Vous êtes assez dur avec la Suisse…
Oui, car je l’aime. J’ai l’impression que la Suisse dispose d’un héritage fantastique, qu’elle possède un potentiel immense qui n’est souvent pas exploité. Je suis inquiet par l’écart important entre ce que nous faisons et ce que nous pourrions faire. Mes trois enfants, tous actifs dans la tech, vivent aux Etats-Unis. Pour le moment je ne leur vois pas l’envie de revenir en Suisse. Peut-être qu’un jour le pays leur donnera cette envie.
Le questionnaire de Proust
Quel est votre fond d’écran? La photo par drone de mon voilier Mousetrap en traversée sous Spi.
Si vous deviez changer quelque chose à votre biographie? Savoir parler le chinois.
Quoi pour incarner l’intelligence? La faculté d’adaptation.

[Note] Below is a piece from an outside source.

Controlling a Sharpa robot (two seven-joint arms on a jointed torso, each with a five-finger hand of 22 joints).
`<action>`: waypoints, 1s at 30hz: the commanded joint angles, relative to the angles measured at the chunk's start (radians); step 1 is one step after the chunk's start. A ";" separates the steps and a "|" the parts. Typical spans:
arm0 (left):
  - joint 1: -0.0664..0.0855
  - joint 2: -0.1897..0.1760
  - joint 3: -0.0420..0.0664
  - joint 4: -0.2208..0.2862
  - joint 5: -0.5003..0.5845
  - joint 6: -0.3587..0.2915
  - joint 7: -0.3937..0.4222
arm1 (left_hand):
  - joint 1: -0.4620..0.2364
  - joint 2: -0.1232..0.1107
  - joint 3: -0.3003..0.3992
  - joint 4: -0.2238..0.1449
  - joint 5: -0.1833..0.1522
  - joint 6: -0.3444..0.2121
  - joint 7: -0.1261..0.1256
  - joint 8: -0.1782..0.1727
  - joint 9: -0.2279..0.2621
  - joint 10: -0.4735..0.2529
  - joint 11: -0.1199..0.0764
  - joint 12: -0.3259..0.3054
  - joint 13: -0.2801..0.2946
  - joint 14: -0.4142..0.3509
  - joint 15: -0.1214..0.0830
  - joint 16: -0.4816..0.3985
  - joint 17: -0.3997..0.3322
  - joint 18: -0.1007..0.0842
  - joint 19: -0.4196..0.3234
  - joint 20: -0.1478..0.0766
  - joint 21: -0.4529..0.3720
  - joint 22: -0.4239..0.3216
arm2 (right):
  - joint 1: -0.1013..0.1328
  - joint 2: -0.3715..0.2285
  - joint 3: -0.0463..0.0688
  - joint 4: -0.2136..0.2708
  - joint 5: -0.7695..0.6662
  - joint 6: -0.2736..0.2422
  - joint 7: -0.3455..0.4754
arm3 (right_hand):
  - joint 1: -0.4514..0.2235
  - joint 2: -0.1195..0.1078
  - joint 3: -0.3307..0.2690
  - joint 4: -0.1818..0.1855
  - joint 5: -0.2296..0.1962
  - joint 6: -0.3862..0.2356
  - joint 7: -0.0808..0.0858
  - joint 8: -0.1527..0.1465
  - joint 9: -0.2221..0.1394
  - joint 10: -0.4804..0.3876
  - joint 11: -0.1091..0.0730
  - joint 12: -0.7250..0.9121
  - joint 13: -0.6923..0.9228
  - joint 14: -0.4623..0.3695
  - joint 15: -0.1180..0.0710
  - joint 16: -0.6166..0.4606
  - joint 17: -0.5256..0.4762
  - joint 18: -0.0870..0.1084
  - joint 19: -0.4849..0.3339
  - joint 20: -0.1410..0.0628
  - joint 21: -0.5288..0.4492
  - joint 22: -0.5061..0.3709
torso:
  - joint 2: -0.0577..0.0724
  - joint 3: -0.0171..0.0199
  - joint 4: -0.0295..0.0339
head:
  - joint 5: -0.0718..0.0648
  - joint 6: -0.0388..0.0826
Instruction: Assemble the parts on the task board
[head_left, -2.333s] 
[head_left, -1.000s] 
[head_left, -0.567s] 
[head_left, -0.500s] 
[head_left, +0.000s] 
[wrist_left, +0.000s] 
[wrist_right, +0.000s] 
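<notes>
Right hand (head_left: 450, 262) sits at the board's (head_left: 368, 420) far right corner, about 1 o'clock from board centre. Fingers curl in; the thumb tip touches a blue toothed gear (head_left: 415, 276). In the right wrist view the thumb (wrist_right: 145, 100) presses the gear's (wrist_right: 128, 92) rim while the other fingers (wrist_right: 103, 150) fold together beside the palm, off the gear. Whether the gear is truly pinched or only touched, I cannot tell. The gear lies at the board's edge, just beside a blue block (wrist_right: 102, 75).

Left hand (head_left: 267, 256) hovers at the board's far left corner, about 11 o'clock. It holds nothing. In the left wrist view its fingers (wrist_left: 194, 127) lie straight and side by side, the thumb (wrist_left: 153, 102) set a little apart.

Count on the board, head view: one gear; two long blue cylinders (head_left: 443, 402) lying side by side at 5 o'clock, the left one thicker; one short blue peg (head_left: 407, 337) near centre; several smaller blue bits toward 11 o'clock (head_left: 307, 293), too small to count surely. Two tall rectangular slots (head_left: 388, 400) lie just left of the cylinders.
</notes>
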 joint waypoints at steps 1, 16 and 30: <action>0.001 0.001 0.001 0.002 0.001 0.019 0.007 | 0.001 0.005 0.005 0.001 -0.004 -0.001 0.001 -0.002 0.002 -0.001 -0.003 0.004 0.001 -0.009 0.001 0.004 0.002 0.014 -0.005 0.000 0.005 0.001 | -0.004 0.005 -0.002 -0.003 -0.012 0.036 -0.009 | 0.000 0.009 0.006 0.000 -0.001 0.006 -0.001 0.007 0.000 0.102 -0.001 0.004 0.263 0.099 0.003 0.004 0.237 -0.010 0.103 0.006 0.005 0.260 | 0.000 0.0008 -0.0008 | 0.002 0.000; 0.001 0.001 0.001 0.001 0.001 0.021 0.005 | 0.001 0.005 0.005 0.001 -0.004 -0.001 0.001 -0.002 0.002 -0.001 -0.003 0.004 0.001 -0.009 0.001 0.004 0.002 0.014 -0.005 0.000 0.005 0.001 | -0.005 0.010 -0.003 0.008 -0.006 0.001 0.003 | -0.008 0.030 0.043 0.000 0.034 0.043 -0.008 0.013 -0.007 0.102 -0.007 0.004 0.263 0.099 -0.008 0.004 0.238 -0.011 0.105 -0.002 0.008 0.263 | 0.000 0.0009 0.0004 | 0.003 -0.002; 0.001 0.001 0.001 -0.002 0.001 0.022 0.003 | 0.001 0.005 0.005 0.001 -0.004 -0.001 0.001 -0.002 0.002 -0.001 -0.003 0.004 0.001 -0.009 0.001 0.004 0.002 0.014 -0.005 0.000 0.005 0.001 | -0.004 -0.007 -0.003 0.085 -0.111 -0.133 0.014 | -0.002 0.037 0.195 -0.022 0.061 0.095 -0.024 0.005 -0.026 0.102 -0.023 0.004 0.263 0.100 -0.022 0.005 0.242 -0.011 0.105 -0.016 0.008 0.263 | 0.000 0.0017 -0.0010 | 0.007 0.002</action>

La plus vieille chose que vous possédez? Une Mustang de 1965 décapotable achetée aux Etats-Unis en 1986.
Votre plus mauvaise habitude? Me lever tôt (mon épouse dixit).
Le dernier livre que vous avez lu? Les livres de Jean d’Ormesson.
Dans votre sac/serviette, il y a toujours…? Quelques stabilo boss…
Une des raisons qui vous fait aimer la Suisse? Un pays plein de potentiel.
L’application la plus précieuse de votre iPhone? Spotify.
Combien d’amis avez-vous sur Facebook? Je n’y suis que rarement.
Votre pire cauchemar? Ne plus pouvoir rêver!
Bio express
1950 Naissance à Neuchâtel.
1968 Entrée à l’Ecole polytechnique de l’Université de Lausanne (EPUL).
1973 Diplôme en physique obtenu à l’EPFL (ex-EPUL).
1977 Master en informatique à l’Université de Stanford.
1981 Fondation, avec Pierluigi Zappacosta et Giacomo Marini, de Logitech. Au début, l’entreprise est basée dans une grange à Apples (VD).
1982-1988 Président et directeur de Logitech.
1988-1992 Président de Logitech International.
1992-1998 Président et directeur de Logitech International.
1998-2008 Président de Logitech International.
2008-2016 Membre du conseil d’administration de Logitech International.
Depuis 2016 Président d’honneur de Logitech.